Maybe I’m wrong, though.
We were told to look in at the costumier’s some time during the week, for him to take our measurement, and those of us who were inexperienced in theatrical costumiers did so, and came away with a hopeful idea that we were going to be sent clothes that would nearly fit us. The majority, however, did not go through this farce, but quietly took what they found in their dressing-rooms on the opening night, and squeezed themselves into, or padded themselves out to it, as the necessity happened to be.
The dressing-rooms (two rows of wooden sheds, divided by a narrow passage) were situated over the property-room, and were reached by means of a flight of steps, which everybody ascended and descended very gingerly indeed, feeling sure each time that the whole concern would come down before they got to the other end. These apartments had been carefully prepared for our reception. The extra big holes in the partitions had been bunged up with brown paper, and the whitewash had been laid on everywhere with a lavishness that betokened utter disregard of the expense; though as, before a week was over, nearly the whole of it had been transferred to our clothes, this was rather a waste, so far as the management was concerned.

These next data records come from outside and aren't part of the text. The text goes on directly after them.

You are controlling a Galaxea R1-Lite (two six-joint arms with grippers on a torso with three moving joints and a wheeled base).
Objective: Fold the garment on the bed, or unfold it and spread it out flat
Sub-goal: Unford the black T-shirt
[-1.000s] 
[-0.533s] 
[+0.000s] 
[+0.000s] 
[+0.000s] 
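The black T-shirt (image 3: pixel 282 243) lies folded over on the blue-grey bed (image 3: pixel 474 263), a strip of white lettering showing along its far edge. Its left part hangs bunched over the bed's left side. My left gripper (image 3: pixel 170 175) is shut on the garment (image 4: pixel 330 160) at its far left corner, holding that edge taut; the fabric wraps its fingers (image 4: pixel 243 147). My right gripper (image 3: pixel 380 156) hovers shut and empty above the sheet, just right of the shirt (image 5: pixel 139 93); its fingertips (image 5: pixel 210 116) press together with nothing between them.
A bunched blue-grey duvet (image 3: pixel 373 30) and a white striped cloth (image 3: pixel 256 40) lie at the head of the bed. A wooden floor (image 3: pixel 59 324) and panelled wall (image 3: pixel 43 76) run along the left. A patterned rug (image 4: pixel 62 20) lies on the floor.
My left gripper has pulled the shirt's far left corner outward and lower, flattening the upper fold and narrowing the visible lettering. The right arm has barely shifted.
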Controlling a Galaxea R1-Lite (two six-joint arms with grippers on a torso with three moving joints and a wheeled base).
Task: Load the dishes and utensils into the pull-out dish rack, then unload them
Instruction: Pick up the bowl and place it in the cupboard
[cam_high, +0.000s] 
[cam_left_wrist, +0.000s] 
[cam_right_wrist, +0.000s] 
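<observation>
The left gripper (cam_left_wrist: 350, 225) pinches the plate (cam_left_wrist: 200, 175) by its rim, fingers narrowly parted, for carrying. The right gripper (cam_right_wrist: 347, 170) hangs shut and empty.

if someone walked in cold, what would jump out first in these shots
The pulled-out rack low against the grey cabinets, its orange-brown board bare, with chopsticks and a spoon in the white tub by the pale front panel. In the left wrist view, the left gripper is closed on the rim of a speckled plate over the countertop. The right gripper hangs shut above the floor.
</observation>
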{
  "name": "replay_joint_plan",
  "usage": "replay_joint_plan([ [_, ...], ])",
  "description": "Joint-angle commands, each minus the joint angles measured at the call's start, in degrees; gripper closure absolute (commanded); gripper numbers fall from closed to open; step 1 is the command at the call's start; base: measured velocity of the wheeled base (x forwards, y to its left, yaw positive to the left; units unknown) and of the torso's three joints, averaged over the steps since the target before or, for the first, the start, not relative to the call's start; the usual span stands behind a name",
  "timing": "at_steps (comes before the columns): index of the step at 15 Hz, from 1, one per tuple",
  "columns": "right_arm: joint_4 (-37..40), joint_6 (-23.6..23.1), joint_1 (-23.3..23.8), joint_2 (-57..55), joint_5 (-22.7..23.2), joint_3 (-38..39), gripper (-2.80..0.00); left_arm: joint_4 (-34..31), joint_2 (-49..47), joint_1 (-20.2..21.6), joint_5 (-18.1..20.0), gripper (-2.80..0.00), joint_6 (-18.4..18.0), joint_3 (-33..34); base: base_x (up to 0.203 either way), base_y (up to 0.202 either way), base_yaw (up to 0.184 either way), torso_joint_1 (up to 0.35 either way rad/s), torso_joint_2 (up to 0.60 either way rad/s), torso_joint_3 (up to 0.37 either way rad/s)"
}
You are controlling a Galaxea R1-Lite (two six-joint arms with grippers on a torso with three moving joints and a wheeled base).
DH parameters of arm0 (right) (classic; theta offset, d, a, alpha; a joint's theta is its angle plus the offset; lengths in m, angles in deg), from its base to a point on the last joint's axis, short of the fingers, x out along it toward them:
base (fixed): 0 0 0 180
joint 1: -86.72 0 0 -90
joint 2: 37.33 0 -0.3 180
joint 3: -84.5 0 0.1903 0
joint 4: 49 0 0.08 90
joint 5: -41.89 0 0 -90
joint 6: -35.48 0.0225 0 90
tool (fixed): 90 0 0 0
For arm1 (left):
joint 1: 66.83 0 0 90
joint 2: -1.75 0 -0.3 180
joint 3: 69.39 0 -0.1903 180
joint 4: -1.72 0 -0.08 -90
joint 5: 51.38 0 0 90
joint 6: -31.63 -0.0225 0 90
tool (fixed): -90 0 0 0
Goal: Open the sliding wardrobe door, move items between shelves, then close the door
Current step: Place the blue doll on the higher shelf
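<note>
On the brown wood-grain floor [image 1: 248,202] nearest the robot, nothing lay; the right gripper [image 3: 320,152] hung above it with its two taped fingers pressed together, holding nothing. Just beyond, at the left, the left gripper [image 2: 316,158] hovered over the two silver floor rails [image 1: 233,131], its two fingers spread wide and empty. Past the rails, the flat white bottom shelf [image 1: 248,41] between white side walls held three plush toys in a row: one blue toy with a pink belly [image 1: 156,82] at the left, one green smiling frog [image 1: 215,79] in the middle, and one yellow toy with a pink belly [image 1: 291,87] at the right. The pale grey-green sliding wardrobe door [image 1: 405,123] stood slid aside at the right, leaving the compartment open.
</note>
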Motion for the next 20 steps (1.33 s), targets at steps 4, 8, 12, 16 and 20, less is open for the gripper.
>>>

It was even reported that one of the rooms had been swept out, but I never saw any signs of such a thing having been done myself either then or at any other time, and am inclined to look upon the statement merely in the light of a feeler, thrown out for the purpose of getting at the views of the charwoman. If so, however, it was a failure. She said nothing on hearing it, but looked offended, and evidently considered it a subject that should not have been mentioned to a lady.